データの取り扱いは倫理・法令・個人情報保護の観点から適切に管理されるものと想定され、研究の透明性と再現性を確保するための手続きが組み込まれます。
期待される成果と応用の方向性
本研究によって期待される成果は次の点に集約されます。第一に、歯周病とがん等疾患の発症に関する疫学的エビデンスと発症メカニズムの解明。第二に、口腔ケア介入がもたらす健康効果とその医療経済学的評価。第三に、動物医療で得られた知見をヒト医療や介護現場に応用するための示唆とエビデンス提供です。
これらの成果は、動物医療の質向上にとどまらず、ヒトの疾患予防や公衆衛生施策の検討材料としても活用される可能性があります。
関連情報と出典
本件の詳細はアニコム損保によるリリースで確認できます。プレスリリースの原文は以下のリンク先に掲載されています。

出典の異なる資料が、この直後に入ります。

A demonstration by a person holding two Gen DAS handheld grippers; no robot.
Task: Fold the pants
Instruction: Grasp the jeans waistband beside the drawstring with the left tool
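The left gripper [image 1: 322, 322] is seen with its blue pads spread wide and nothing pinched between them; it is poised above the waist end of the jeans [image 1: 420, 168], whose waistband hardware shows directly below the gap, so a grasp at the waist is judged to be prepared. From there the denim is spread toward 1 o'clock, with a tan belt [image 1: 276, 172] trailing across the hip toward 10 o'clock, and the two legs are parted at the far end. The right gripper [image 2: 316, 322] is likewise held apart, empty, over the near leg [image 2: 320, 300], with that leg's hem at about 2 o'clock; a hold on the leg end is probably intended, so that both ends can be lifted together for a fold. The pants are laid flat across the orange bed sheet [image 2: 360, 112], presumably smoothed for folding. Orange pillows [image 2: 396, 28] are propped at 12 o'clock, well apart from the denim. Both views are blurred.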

https://www.anicom-sompo.co.jp/news-release/2025/20251111/
要点の整理:設置内容と研究の柱
以下の表は、本記事で触れた設置概要、研究目的、期間、主要な関係者と役割分担を簡潔に整理したものです。本研究講座の構成要素を俯瞰し、資料参照や関係者間での共有に活用できるようまとめています。
| 項目 | 内容 |
|---|---|
| 講座名 | アニコム ビッグデータ MA-T 臨床科学共同研究講座 |
| 設置部局 | 大阪大学大学院歯学研究科 |
| 設置期間 | 2026年4月1日~2029年3月31日 |
| 設置場所 | 大学院歯学研究科F棟4階 オープンラボ4-4 |
| 研究代表(大学側) | 大学院歯学研究科 教授 阪井 丘芳 |
| 研究代表(企業側) | アニコム ホールディングス株式会社 執行役員 田村 勝利 |
| 発表日 | 2025年11月11日 14時04分(アニコムグループ発表) |
| 主要研究目的 | イヌの口腔ケアを通じたがん等疾患の予防効果の基礎的・臨床的・医療経済的検証およびヒト医療への応用検討 |
| 主な研究課題 | 歯周病とがん等疾患の発症関連性、腸内細菌叢の多様性変化、口腔ケア介入の効果と医療経済性 |
| データ提供・協力 | アニコム損保による保険・医療データ、腸内細菌叢検査結果、口腔ケア情報の提供・解析 |
| 関連リンク | アニコム損保プレスリリース(2025/11/11) |
上記の表は本講座の骨格を整理したものです。設置期間、設置場所、研究代表者、研究の目的・課題および両者の役割分担といった主要事柄を明確に示しています。研究はアニコムグループの大規模データと大阪大学の学術的検証力を結びつけ、動物医療の成果をヒト医療へつなげることを目指します。